All that walking and playing on your lawn can compact the soil, forcing out the air. If your turf has become so dense that the roots are starved for nourishment, it may be time to give it some breathing room by aerating your lawn. Aeration is when you punch holes all over your lawn, or use a machine to pull out small plugs of soil and grass, to improve air, nutrient and water penetration.
Three easy-to-spot signs that your lawn may need aeration include:
- There are areas where the water always puddles up
- There are worn areas where the grass has stopped growing
- Water just seems to run off parts of your lawn, and it’s become impossible to keep it moist.
Aeration also breaks through the thatch barrier, improves the habitat for beneficial microorganisms, encourages roots to grow deeper into the soil and results in a healthier, more attractive lawn.

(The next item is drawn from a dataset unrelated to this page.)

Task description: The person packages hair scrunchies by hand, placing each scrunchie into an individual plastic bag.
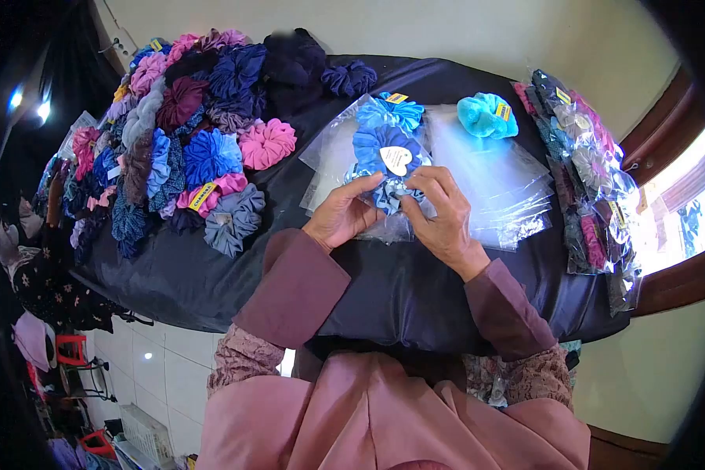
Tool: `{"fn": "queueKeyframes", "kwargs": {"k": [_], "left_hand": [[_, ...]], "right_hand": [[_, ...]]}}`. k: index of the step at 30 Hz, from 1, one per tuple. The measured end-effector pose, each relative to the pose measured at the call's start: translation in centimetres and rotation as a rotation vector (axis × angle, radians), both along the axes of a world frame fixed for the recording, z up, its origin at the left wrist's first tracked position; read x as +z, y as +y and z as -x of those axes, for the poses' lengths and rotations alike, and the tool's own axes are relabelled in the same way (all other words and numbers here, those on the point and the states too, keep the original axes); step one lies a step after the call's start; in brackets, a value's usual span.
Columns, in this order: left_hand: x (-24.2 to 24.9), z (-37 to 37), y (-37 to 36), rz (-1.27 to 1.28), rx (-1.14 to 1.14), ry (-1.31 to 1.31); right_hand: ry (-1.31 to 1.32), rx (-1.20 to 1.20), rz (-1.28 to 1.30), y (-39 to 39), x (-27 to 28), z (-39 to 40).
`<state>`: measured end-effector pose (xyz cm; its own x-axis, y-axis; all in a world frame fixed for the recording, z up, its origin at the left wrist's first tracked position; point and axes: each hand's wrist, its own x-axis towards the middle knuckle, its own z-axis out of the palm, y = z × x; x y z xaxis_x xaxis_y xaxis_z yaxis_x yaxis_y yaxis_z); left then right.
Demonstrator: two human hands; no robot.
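Both hands are pinching the same thing here: a stack of blue scrunchies (388,160) tucked into a clear plastic bag (338,149). The left hand (341,215) has its fingers curled closed on the lower left edge of the bundle, thumb up against the fabric. The right hand (444,211) is clamped on the lower right edge, fingertips meeting the left ones right at the bottom of the bundle. So the scrunchies sit just above and between the two grips, on the dark cloth-covered table (399,290).

There's a little white heart tag (396,159) on the top blue scrunchie, just above the fingertips. Further up from the grip is a lighter blue scrunchie (390,112) with a yellow label, touching the held bundle.

Right of the right hand there's a pile of empty clear bags (497,188), and a teal scrunchie (487,115) sits at the far end of it. Way off to the right is a heap of already bagged scrunchies (587,172). Left of the left hand, well apart, is a big loose pile of scrunchies (184,133) in pink, purple, blue and grey.
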<state>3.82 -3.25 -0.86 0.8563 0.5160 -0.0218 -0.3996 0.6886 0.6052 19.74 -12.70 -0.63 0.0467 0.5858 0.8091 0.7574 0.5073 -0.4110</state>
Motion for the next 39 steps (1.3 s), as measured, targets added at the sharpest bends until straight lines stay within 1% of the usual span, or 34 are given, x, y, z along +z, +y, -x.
{"fn": "queueKeyframes", "kwargs": {"k": [3, 5, 7, 9, 10, 12, 16, 19, 21, 22, 26, 28, 32, 34, 35, 37, 38, 39], "left_hand": [[0.3, 0.0, 0.1, 0.002, 0.012, -0.009], [0.6, 0.0, 0.2, 0.034, 0.085, -0.074], [0.9, 0.0, 0.4, 0.012, 0.072, -0.098], [0.9, 0.1, 0.4, -0.007, 0.157, -0.1], [0.9, 0.1, 0.4, -0.007, 0.158, -0.1], [0.9, 0.1, 0.4, 0.004, 0.14, -0.088], [0.4, -0.1, 0.0, 0.013, 0.132, -0.078], [0.7, -0.4, -0.6, 0.023, 0.097, -0.059], [1.1, -0.4, -1.1, -0.028, -0.021, -0.106], [0.1, -0.3, -0.6, -0.028, -0.047, -0.077], [-0.1, -0.5, -0.7, -0.051, -0.079, -0.105], [0.6, -0.6, -1.1, -0.029, -0.069, -0.059], [-1.1, -0.7, -0.3, 0.004, -0.055, -0.06], [-1.8, -0.5, 0.3, 0.089, -0.218, -0.216], [-2.2, -0.6, 0.5, 0.081, -0.22, -0.218], [-1.2, -0.7, -0.1, 0.067, -0.078, -0.078], [-0.8, -0.7, -0.3, 0.07, -0.08, -0.076], [-0.4, -0.6, -0.5, 0.045, -0.031, -0.091]], "right_hand": [[-0.029, 0.022, -0.013, 0.0, 0.4, 0.1], [-0.021, 0.006, -0.012, -0.4, 1.0, 0.4], [-0.015, -0.006, -0.012, -0.6, 1.3, 0.4], [-0.146, 0.03, -0.026, -0.7, 1.4, 0.1], [-0.147, 0.031, -0.026, -0.6, 1.4, 0.1], [-0.279, 0.103, 0.012, -0.5, 1.1, 0.1], [-0.278, 0.124, 0.099, -0.9, 1.2, 0.6], [-0.266, 0.129, 0.136, -1.0, 1.4, 0.9], [-0.294, 0.143, 0.192, -1.0, 1.4, 1.0], [-0.293, 0.144, 0.193, -1.0, 1.3, 0.9], [-0.304, 0.137, 0.204, -0.8, 0.9, 0.8], [-0.312, 0.128, 0.197, -0.7, 0.9, 0.8], [-0.283, 0.127, 0.155, -0.3, 0.6, 0.8], [-0.277, 0.116, 0.122, -0.2, 0.0, 0.6], [-0.257, 0.118, 0.105, -0.1, -0.4, 0.5], [-0.237, 0.115, 0.083, 0.1, -0.1, 0.3], [-0.253, 0.095, 0.067, -0.1, 0.0, 0.2], [-0.269, 0.076, 0.051, -0.2, 0.2, 0.2]]}}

You might try getting your exercise by walking all over your yard while wearing spiked shoes, but that’s not going to be nearly as effective as using a core aerating machine. With the machine, you’ll end up with those little plugs all over your yard (the ones that resemble dog poop). Afterward you can rake them up, but it may be better to just leave them in place. They’ll break down naturally and act like topsoil.
The best time to aerate
Aerate cool weather grasses now, as the temperature begins to drop. Aerate warm weather grasses in the spring once it starts to warm up. Don’t aerate your lawn if you’ve recently re-seeded it, or if it’s less than a year old. Most lawns only need to be aerated once a year.
How to aerate like a pro
- Rent a mechanical core aerating machine. Having the right tool will ensure the best outcome. Be sure to read and follow all safety instructions. Core aerating machines operate similar to a roto-tiller. If transporting and pushing the machine is physically too much for you to manage, most lawn services offer aeration services.

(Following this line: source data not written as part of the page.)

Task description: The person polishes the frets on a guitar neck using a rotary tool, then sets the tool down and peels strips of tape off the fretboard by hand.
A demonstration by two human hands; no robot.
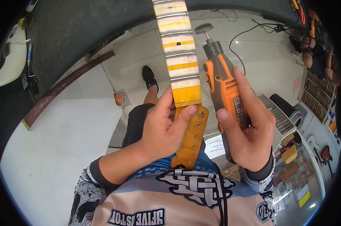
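Observation:
A guitar neck [187, 96] runs from the top of the view down to my lap, its headstock towards me. Pale tape strips cover parts of the fretboard between the metal frets, with yellow wood showing between them. My left hand [165, 128] is wrapped round the neck where it meets the headstock, thumb on top. In my right hand [251, 128] is an orange and black rotary tool [227, 88], gripped along its body. Its dark round wheel [203, 28] points up, beside the fretboard and apart from it; the wheel looks slightly blurred.
A dark bench [102, 22] spans the top, and a white surface [61, 139] lies at left with a dark red strip [70, 88] along it. A black cord [232, 43] trails at upper right. Another person [317, 56] sits at far right, near a glass case [297, 184].

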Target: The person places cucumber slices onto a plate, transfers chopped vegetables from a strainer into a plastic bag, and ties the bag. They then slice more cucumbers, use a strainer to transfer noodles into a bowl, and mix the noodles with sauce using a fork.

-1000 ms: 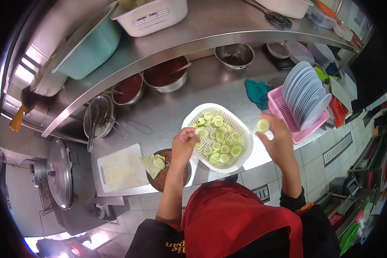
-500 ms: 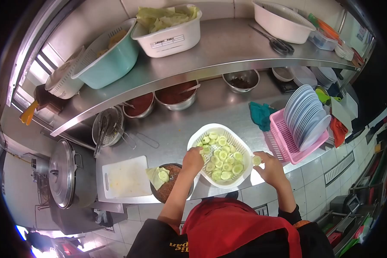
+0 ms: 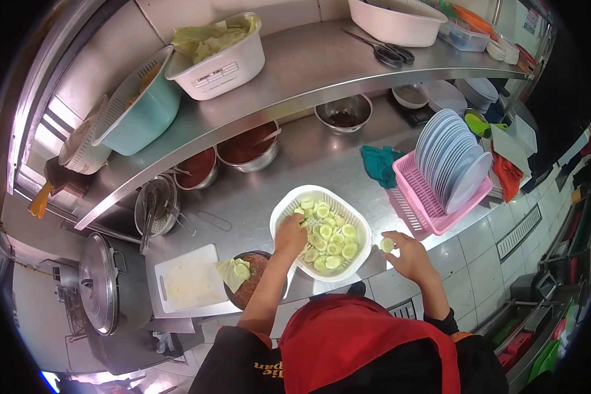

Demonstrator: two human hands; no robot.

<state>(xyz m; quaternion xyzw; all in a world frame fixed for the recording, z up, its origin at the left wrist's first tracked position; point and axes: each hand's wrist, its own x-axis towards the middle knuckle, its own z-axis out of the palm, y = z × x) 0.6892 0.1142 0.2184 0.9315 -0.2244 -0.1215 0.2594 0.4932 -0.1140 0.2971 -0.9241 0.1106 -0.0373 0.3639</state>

Moisten your soil. Giving your lawn a thorough watering a day or two beforehand will help the machine’s hollow tines to penetrate the thatch.

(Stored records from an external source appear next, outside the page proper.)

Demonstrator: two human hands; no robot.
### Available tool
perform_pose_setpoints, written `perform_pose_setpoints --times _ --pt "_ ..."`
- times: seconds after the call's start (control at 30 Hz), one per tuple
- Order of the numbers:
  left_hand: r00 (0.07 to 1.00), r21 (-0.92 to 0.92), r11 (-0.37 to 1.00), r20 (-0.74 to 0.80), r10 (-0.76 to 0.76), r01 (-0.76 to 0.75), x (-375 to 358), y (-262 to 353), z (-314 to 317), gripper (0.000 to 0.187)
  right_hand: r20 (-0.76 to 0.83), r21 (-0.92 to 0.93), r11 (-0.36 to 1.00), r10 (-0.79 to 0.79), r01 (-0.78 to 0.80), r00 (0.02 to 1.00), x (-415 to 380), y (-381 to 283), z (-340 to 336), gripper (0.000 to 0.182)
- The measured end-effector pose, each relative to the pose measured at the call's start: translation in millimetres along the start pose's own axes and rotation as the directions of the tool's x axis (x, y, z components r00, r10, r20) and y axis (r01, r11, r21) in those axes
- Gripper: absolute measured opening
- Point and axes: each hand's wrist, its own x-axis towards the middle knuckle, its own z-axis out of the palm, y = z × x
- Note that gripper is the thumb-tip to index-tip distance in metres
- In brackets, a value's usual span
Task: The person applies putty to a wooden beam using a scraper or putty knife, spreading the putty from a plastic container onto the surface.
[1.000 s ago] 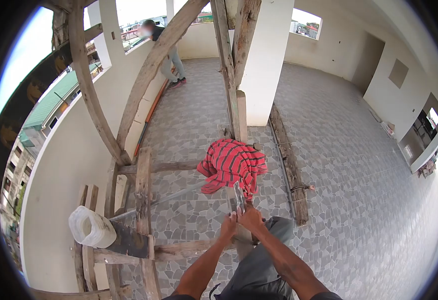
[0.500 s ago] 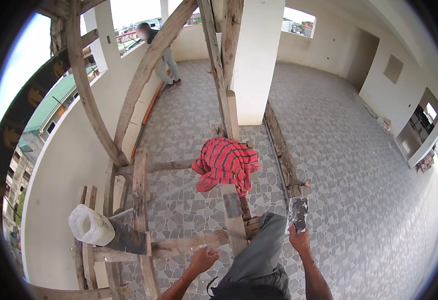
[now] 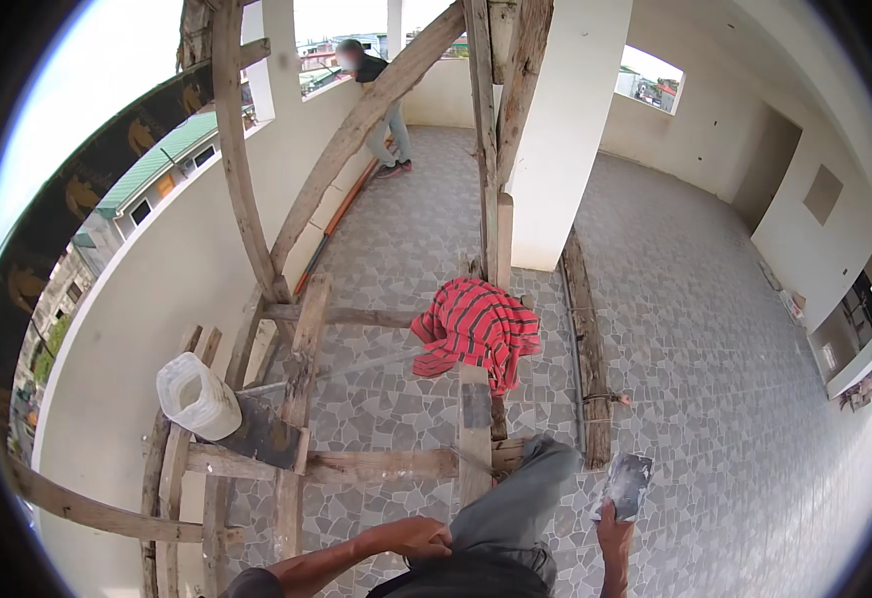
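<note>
Grey smeared with white, the flat tool (image 3: 629,486) is out over the tiled floor (image 3: 715,399), my right hand (image 3: 612,522) closed on its near edge; my left hand (image 3: 416,536) curls in beside my trousers (image 3: 516,503), around what I cannot tell.

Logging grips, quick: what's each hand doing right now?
Left hand: curled closed by the grey trouser leg; whether it holds anything small cannot be told.
Right hand: closed, holding a flat white-smeared plate.
</note>
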Motion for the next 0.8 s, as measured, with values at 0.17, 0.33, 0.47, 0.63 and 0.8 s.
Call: perform_pose_setpoints --times 0.17,0.33,0.47,0.63,0.8 --pt "0.981 0.000 0.981 -0.043 0.191 -0.192 -20 41 -19 0.035 0.001 -0.021 1.000 -0.013 0.013 1.000 -5 25 2 0.033" --pt "0.591 -0.463 0.577 0.133 0.795 -0.672 -44 155 -60 0.023 0.050 0.005 1.000 -0.008 0.007 0.999 -7 4 2 0.036" --pt "0.041 -0.683 0.204 0.247 0.968 -0.702 -45 200 -69 0.026 0.050 -0.034 0.999 -0.015 0.017 0.999 -4 -29 2 0.031" --pt "-0.169 -0.626 0.039 0.270 0.948 -0.779 -36 207 -68 0.026 0.041 -0.099 0.994 -0.033 0.037 0.999 2 -44 3 0.029" --pt "-0.071 -0.473 0.119 0.364 0.929 -0.873 -41 201 -84 0.029 0.013 -0.187 0.982 0.024 -0.021 1.000 -2 -57 10 0.030"
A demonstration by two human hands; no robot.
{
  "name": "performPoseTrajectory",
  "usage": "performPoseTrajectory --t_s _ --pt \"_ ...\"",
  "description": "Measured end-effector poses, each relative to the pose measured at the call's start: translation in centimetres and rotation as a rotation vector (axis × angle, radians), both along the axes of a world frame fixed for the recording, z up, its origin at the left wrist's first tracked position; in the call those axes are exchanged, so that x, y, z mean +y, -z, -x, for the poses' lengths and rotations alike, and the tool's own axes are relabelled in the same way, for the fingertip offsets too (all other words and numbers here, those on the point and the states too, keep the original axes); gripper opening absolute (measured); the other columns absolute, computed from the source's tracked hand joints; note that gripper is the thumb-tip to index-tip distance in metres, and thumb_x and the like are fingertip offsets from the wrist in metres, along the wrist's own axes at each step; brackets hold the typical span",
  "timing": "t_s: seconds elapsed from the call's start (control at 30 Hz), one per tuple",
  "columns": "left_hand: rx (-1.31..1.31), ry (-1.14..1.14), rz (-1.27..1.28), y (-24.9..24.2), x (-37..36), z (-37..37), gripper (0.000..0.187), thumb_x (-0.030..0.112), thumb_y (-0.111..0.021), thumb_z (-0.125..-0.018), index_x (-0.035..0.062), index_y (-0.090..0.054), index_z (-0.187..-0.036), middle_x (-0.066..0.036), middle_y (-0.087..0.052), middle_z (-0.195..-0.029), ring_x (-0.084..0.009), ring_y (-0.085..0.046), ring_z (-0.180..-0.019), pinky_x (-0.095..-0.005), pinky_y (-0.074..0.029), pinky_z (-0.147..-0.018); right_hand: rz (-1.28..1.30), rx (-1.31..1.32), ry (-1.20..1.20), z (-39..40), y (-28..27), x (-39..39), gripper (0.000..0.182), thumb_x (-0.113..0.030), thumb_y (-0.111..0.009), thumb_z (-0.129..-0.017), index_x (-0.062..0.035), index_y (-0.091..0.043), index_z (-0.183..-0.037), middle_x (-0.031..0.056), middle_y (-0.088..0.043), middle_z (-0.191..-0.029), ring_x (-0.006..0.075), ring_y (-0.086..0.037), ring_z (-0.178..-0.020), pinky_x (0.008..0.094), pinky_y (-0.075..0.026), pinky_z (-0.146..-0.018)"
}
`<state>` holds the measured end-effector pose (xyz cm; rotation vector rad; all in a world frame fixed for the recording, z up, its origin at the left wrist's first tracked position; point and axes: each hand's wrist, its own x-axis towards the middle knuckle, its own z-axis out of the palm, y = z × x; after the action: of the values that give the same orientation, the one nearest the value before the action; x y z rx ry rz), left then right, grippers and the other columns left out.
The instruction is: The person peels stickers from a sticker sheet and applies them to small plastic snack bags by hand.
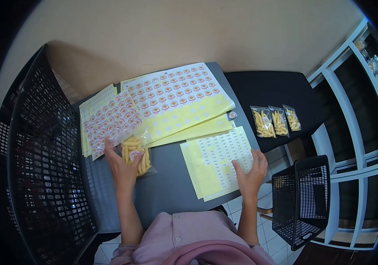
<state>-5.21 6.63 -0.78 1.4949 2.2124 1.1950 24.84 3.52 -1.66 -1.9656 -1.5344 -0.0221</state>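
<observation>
My left hand rests at a clear bag of yellow snack sticks, its thumb on the round label on the bag's front and its fingers along the left side. My right hand is spread over the right edge of a small-label sheet, thumb and fingers apart, with nothing held. Behind the bag lie a sheet of round orange-and-pink stickers and a larger, partly peeled sticker sheet with a yellow backing. One loose round sticker is on the grey table near that sheet's right corner.
Tall black perforated baskets stand at the left. Three filled snack bags lie on a black surface at the right. A black basket is below it, beside white shelves. The grey table has its near edge at my body.
</observation>
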Motion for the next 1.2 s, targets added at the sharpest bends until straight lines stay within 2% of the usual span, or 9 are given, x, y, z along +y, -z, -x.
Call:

- Mark electrical and irrigation lines. This extra precaution may save you repair time and money later. If you’re unsure where your utility lines are, call 811 which automatically routes you to your state’s “call before you dig” response center.
- Set the aerator to pull three-inch cores. If you choose to pull smaller cores, you may have to aerate more often.
- Follow your typical mowing pattern. Make sure you’re aerating the entire lawn. You’ll also want to space the holes evenly, about three to four inches apart. You may need to make several passes to achieve the right spacing.
- Stay off the lawn for a few days afterward. This will ensure you or the kids don’t track the loosened soil and turf inside.
Annual aeration will give you greener and more vigorous turf. Your lawn will be thankful when it can breathe easily again!